Chinchilla & Hedgehog Pet Forum

Help Support Chinchilla & Hedgehog Pet Forum:

This site may earn a commission from merchant affiliate links, including eBay, Amazon, and others.

tcraighenry

Well-known member
Joined
Nov 1, 2011
Messages
728
Location
Portland, OR
A use for all the poop!

Chinchilla poop is serving an unlikely purpose in one of the world's driest places, Chile's Atacama Desert. The animals' tiny waste pellets are helping scientists reconstruct the rainfall in the region over the last 14,000 years.

Reconstructing rainfall history of the Atacama can provide important information about how events like La Niña and El Niño affect Chile's rainfall, said Claudio Latorre Hidalgo of the Universidad Catolica de Chile and the Institute of Ecology and Biodiversity in Santiago.

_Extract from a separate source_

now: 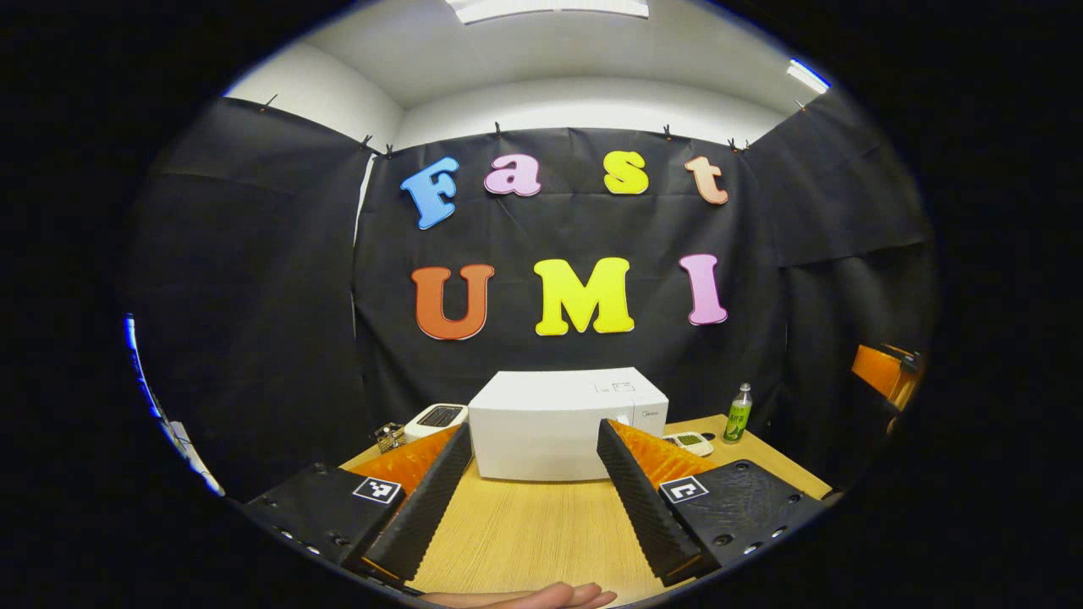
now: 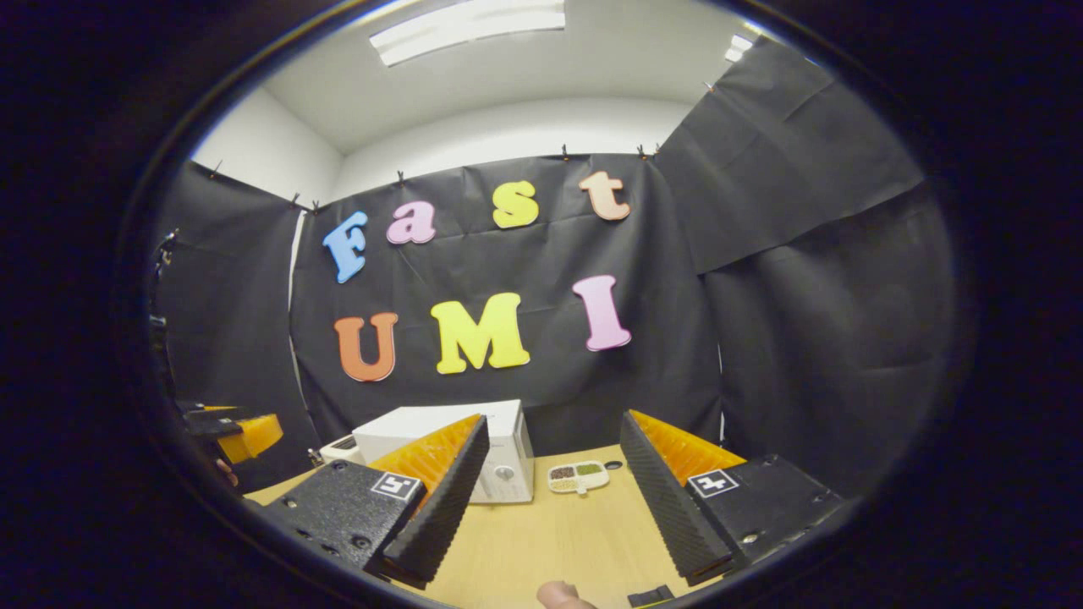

Knowing this is important for predicting the future water supply in Chile. About 98 percent of the population gets its water from sources in the Andes adjacent to the high Atacama.

Chinchillas (more formally called chinchilla rats) and other rodents deposit their waste in "middens," their own personal scrap piles full of local plants and their poop that they glue together with urine, which then crystallizes and soaks up moisture to form a seal.

The dry climate in the Atacama (and elsewhere including the southwest United States) preserves rodent middens for thousands of years. "Anything in the Atacama is preserved very well," said Latorre -- even the bodies of people unfortunate enough to be stranded in the desert more than 100 years ago, and mummies thousands of years old.